Arthur Sackler: The Man Behind the Opioid Crisis

By Charlie Ramos, 2nd Year History

Now a man renowned for his stake in the continuing Opioid Crisis in America, Charlie explores the beginnings of Arthur Sackler’s pharmaceutical empire, and the lasting impression it has on drug culture in America.

 

Image via the New Yorker

Born to Isaac Sackler and Sophie Greenberg in 1913, Arthur Sackler became one of three patriarchs of the Sackler family pharmaceutical dynasty, alongside his brothers Mortimer and Raymond. Their contribution to the opioid epidemic dates to the family’s purchase of pharmaceutical company Purdue Frederick in 1952, yet the Sackler name remains engraved in major institutions globally.  

Attending the Erasmus school, Arthur developed an affection for the US founding fathers – particularly Thomas Jefferson, alongside Erasmus himself, for their eclectic interests. Becoming editor of his school magazine, Arthur’s entrepreneurial mind had always been apparent, selling advertising space and taking compensation by commission. Making ends meet for the sake of his parents, working the newspaper route and delivering flowers bred a determination that he drove to instil in his employees later in life, keen to highlight the fact he had not vacationed until the age of twenty-five.

After Erasmus, Arthur attended NYU’s medical school. Following graduation, he set off for Creedmoor Asylum and aimed to trace the chemical causes of mental affliction. Alongside his younger brothers, repulsed by electroshock therapy and the primal methods of lobotomization, he discovered that injecting patients with the hormone histamine had positive results on the mind. The trio, all qualified doctors, opened the Creedmoor Institute for Psychobiologic Studies in 1950 – the first of many institutions embellished with the Sackler name.  

Arthur worked at the pharmaceutical advertising firm William Douglas McAdams during the day, and at the asylum by night. Based on previous research into the effects of histamine, Arthur produced his so-called ‘miracle drug’ Terramycin. Overseeing Pfizer’s accounts, he promised CEO John McKeen the drug a household name. With deceptive advertising failing to highlight adverse and addictive side effects, sales rocketed and turned it into a fashionable party drug.

Following the wild success of Terramycin, Arthur took ownership of William Douglas Adams. L.W Frohlich, a company created by Arthur’s former employee, also sought the same success in marketing Terramycin, using a vast network of contacts to achieve success. Unbeknownst to his employees, Arthur had a clandestine stake in the firm, with attorney Bill Sonnerich confirming “Frohlich’s firm, basically, was Arthur’s”. Thus, the monopoly grows. No single firm could represent two drugs competing to sit at the top of the market; this massive conflict of interest was used to repay Arthur for aiding Frohlich in setting up his firm, so they could “tactically divvy up business”[1]
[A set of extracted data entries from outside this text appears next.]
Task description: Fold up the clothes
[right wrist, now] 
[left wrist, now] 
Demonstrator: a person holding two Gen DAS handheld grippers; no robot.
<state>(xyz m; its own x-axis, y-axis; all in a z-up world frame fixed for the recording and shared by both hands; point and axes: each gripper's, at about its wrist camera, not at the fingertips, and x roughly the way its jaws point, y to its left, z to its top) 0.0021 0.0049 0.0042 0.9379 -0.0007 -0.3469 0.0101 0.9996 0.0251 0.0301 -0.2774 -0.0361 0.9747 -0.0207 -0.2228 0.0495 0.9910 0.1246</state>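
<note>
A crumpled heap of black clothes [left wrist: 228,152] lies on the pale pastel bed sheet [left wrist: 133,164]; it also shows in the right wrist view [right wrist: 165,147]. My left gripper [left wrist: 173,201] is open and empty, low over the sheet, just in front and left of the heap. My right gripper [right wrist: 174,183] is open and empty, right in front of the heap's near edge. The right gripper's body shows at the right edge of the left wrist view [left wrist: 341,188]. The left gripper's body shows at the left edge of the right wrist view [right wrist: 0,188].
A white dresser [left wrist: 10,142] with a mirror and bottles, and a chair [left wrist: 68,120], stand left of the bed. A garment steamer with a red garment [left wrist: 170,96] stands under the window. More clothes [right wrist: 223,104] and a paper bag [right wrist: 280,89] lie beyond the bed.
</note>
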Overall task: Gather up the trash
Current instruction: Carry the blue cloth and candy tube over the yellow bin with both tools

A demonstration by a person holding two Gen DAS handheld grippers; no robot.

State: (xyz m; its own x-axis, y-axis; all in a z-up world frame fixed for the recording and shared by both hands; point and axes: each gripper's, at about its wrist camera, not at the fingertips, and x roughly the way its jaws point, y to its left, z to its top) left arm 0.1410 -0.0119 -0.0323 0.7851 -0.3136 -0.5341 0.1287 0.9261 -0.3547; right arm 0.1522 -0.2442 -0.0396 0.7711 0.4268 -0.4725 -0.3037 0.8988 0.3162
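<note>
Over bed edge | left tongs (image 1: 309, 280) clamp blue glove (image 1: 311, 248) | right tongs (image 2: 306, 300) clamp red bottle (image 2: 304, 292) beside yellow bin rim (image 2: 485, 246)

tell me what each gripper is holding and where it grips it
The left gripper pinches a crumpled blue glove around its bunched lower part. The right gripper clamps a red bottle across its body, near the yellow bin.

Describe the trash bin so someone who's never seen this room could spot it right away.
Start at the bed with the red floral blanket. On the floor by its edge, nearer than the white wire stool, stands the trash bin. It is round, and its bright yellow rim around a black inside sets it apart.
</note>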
Arthur’s reach expanded beyond advertising to the consumer, developing a good relationship with the chief of antibiotics at the Food & Drug Administration, Henry Welch. Arthur and long-time friend and colleague Félix Martí-Ibáñez had established the medical journal MD, to which Henry Welch was a frequent contributor, with Arthur Sackler as a silent owner. Welch would publicly condone drugs advertised by McAdams both legally and in literature, as well as those which came out of the silently owned pharmaceutical manufacturer purchased by the brothers: Purdue Frederick.[2]  

Following a McCarthyite red scare which found communist ties to Raymond and Mortimer, the Sacklers left Creedmoor for good in 1952, going on to purchase Purdue Frederick. For many years, the company’s biggest output was Senokot, a laxative. Profits allowed the Sacklers to purify their name, so much so that their charitable donations raised little eyebrows as to where the money was coming from. The Sackler Wing at the Metropolitan Museum in New York, the Sackler Museum at Harvard, the Sackler Institute of Graduate Biomedical Sciences at NYU, and a wing at the Louvre all came to be funded by Sackler wealth. ‘Sackler’ was a name no longer questioned, and as their charity grew, interest in whether the fortune had come from underhanded pharmaceutical advertising lessened.  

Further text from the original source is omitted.